# Task details
All that is needed is the listing, transcribed exactly and in full.
____
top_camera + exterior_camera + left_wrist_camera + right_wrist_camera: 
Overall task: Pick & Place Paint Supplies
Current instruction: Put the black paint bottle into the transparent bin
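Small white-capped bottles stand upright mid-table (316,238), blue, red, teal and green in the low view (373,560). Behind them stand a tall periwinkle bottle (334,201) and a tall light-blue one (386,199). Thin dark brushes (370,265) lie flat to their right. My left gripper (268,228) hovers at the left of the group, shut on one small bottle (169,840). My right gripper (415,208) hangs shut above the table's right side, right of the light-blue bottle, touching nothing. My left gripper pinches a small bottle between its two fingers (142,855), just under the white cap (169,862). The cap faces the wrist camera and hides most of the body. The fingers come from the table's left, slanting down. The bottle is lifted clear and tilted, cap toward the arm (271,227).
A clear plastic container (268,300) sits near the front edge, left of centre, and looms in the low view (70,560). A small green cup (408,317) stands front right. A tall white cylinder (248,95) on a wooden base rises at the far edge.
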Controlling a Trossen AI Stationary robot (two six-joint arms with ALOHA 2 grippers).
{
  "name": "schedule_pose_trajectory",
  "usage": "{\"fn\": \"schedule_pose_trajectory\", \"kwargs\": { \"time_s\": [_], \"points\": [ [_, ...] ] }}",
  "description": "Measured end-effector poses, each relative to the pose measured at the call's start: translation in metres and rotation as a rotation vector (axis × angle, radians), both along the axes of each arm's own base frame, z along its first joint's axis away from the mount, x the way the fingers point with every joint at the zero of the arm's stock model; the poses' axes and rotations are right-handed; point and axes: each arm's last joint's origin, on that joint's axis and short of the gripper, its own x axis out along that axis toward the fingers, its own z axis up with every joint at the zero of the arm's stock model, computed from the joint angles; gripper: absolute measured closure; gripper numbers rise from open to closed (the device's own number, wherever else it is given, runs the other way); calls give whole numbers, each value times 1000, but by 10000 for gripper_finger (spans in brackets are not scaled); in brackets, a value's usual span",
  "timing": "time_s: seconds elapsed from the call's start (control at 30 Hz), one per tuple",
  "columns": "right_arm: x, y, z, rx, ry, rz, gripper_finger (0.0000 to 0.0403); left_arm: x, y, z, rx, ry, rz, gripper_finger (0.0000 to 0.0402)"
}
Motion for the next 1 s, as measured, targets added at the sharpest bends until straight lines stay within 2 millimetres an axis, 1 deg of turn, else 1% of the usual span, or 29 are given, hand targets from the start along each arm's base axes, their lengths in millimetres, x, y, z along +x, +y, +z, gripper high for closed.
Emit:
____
# Response to this exercise
top_camera + exterior_camera + left_wrist_camera + right_wrist_camera: 
Overall task: Pick & Place Paint Supplies
Current instruction: Put the black paint bottle into the transparent bin
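Small white-capped bottles stand upright mid-table (316,238), blue, red, teal and green in the low view (373,560). Behind them stand a tall periwinkle bottle (334,201) and a tall light-blue one (386,199). Thin dark brushes (370,265) lie flat to their right. My left gripper (268,228) hovers at the left of the group, shut on one small bottle (169,840). My right gripper (415,208) hangs shut above the table's right side, right of the light-blue bottle, touching nothing. My left gripper pinches a small bottle between its two fingers (142,855), just under the white cap (169,862). The cap faces the wrist camera and hides most of the body. The fingers come from the table's left, slanting down. The bottle is lifted clear and tilted, cap toward the arm (271,227).
A clear plastic container (268,300) sits near the front edge, left of centre, and looms in the low view (70,560). A small green cup (408,317) stands front right. A tall white cylinder (248,95) on a wooden base rises at the far edge.
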Controlling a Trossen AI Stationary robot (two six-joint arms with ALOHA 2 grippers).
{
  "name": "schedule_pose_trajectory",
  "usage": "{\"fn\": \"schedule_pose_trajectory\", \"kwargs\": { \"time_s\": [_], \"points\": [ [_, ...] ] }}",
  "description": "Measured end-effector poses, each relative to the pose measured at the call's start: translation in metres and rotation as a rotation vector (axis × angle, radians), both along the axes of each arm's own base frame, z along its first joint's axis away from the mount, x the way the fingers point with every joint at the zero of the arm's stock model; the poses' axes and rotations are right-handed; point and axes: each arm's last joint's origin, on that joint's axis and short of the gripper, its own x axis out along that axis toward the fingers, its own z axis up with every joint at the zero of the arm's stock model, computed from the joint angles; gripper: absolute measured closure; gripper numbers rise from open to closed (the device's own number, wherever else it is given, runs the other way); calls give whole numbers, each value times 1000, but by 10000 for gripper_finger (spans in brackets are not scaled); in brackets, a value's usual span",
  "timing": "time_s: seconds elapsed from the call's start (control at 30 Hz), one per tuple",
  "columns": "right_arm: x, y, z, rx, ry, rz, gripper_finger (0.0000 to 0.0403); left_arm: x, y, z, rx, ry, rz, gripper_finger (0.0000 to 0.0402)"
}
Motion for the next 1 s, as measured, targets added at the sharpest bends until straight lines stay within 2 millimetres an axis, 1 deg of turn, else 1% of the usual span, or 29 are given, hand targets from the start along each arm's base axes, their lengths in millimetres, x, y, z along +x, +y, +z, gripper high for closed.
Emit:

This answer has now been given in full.